確認ですが、データというのは融資条件とか、そういうことでよろしいんですよね。

答)

額とか、実は額なんていうのは一番基本中の基本ですけれども、それも必ずしもつまびらかになっていない部分があるということですので、そうしたことを諸々含めたデータというふうに解釈していただいていいんだと思います。

問)

今の質問の補足なんですけれども、向こう側、大統領側からは、そこに合意であったりとか、分かったというような、そういった反応というのはどうだったんでしょうか。

答)

もちろん当事者でいらっしゃいますから、いろいろ考えておられます。
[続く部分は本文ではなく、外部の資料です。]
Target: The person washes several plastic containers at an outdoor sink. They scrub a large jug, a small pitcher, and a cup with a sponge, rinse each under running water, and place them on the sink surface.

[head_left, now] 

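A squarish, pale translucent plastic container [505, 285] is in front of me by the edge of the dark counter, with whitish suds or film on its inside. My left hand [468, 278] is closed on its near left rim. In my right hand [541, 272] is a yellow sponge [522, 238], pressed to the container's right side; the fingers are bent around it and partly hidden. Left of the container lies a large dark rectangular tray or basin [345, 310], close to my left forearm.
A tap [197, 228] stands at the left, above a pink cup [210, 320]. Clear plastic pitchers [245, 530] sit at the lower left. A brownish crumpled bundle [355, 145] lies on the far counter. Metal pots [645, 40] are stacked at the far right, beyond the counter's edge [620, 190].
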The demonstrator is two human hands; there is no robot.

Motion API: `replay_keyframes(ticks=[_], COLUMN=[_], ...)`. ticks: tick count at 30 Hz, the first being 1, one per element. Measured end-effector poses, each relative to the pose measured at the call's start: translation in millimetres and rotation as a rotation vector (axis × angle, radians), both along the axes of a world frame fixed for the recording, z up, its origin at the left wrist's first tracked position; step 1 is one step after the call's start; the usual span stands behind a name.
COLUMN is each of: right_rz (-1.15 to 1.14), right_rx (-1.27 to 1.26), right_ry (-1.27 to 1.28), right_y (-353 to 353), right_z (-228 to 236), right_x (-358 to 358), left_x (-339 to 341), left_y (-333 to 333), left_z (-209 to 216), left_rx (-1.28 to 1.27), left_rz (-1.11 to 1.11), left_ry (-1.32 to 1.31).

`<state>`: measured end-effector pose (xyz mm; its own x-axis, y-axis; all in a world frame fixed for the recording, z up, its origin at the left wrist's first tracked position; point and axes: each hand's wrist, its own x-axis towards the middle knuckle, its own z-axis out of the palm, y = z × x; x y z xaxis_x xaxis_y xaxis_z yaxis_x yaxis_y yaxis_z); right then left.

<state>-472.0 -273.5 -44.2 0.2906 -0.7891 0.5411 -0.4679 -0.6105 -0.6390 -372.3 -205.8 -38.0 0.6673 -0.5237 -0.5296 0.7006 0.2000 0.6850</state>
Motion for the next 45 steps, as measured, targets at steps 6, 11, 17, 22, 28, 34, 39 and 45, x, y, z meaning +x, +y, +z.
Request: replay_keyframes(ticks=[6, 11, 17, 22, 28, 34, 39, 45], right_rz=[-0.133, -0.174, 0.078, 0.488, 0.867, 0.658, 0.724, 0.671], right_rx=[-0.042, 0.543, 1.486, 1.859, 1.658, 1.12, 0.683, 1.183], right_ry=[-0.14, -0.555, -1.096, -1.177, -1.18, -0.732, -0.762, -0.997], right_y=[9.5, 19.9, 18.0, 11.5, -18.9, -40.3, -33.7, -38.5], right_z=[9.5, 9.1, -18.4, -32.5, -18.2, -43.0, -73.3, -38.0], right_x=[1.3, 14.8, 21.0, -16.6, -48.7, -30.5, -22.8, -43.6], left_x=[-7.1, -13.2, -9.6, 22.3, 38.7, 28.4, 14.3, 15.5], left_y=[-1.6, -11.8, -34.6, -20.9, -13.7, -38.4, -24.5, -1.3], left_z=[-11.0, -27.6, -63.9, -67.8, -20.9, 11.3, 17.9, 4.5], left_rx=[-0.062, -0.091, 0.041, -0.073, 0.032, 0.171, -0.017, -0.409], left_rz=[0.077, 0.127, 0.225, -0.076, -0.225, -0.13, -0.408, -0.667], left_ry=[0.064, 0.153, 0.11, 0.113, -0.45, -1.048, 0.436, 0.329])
そのことについて、日本は、日本としての条件と言ったらいいのか、考え方ですね、こういうことが前提だというお話をしましたし、スリランカはスリランカで、今後こういうふうにしていきたいというようなことを、中身は具体的に申し上げないけれども、そういうような表明があったということです。

問)

フィリピン側とは今回、この国際会議の場を通じて何か接触なんかはあったりしましたでしょうか。

答)

朝のセミナーで、私もパネリストで出させていただいて、そこにおいでになっておられましたけれども、そこでちょっと挨拶したぐらいで、バイの会合も持ちませんでしたので、そう深くはやりとりはありません。

問)

為替の話に戻ってしまって恐縮なんですけれども、為替介入前の数値、状況に戻りつつあるということについての受け止めだけいただけますでしょうか。

答)

かねがね申し上げておりますのは、為替というのは市場によって決定をされるべきものである、そして安定的なものが重要であって、急激な、しかも一方的なものは望ましくないと。ましてや今回のように、市場において、投機筋の動きによって、本来あるべき姿が投機によって変えられるというようなことでありますので、そういうことに対する是正をするということが重要であったと思います。
つまりは、急激な為替の変動がありますと企業も困っちゃいますし、家計も困っちゃうわけですね。ですから、こういうような投機的な動きを背景にした急激な動きがあるときは、これは断固としてこれをならしていくという、そういう営みが必要なんだと思います。そういう考えで為替介入をしたわけでありますが、今後とも為替の動向には十分に注意をしながら、そして必要があれば必要な措置をとっていくと、こういうことで臨んでいきたいと思っております。